▸ **Problem description**
When you print the material, keep every line identical to the original.

▸ **Source data**
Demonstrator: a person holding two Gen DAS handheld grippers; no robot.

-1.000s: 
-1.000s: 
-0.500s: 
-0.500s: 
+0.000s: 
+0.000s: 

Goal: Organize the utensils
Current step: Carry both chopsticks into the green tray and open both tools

▸ **Result**
Demonstrator: a person holding two Gen DAS handheld grippers; no robot.

-1.000s: 
-1.000s: 
-0.500s: 
-0.500s: 
+0.000s: 
+0.000s: 

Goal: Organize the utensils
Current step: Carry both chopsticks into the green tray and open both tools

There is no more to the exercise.